┌──

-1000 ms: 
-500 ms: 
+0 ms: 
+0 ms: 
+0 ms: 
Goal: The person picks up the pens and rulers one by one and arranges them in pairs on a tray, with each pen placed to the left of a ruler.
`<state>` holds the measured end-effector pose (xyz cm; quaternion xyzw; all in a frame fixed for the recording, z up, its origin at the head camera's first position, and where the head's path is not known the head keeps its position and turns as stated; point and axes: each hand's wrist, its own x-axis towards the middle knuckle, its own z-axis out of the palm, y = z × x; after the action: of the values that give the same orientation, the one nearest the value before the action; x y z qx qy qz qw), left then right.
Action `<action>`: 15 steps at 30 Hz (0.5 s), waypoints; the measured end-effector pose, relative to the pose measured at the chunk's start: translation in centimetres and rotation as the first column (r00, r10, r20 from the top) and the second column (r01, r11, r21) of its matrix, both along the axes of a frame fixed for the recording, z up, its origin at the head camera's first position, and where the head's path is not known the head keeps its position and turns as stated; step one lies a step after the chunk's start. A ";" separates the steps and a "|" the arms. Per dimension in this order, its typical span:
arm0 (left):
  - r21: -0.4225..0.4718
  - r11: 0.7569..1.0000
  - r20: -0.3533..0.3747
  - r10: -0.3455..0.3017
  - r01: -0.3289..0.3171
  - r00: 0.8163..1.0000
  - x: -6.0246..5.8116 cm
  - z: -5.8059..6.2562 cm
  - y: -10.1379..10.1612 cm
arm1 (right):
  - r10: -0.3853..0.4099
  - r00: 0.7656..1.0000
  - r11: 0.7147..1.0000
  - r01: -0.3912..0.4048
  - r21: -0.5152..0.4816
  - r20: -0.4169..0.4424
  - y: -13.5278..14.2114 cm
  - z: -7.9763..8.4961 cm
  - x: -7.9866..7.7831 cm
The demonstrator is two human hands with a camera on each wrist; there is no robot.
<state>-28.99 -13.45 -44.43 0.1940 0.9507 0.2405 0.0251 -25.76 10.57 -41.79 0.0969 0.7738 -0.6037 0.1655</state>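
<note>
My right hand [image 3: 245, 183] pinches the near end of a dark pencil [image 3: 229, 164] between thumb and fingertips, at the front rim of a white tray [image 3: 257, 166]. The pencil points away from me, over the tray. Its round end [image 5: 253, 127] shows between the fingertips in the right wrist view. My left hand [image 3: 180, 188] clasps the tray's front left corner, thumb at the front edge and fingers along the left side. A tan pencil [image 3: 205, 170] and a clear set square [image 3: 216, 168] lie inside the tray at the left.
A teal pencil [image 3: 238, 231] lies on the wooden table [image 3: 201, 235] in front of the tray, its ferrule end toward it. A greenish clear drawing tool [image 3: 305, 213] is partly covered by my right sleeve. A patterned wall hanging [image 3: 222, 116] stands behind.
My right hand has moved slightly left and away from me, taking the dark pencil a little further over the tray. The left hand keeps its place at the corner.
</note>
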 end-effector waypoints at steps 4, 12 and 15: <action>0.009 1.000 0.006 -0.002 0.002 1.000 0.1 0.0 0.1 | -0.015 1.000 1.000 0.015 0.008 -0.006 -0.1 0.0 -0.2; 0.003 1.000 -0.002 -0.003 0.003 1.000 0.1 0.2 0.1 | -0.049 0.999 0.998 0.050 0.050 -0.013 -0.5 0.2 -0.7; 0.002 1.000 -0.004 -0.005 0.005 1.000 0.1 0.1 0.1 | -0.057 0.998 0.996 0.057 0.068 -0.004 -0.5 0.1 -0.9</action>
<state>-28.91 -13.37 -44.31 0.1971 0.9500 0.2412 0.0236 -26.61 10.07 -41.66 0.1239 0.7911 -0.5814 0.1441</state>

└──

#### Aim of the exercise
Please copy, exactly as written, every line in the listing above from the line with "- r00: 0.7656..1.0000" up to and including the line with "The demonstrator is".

#### Solution to this problem
  - r00: 0.7656..1.0000
  - r11: 0.7147..1.0000
  - r01: -0.3912..0.4048
  - r21: -0.5152..0.4816
  - r20: -0.4169..0.4424
  - y: -13.5278..14.2114 cm
  - z: -7.9763..8.4961 cm
  - x: -7.9866..7.7831 cm
The demonstrator is two human hands with a camera on each wrist; there is no robot.

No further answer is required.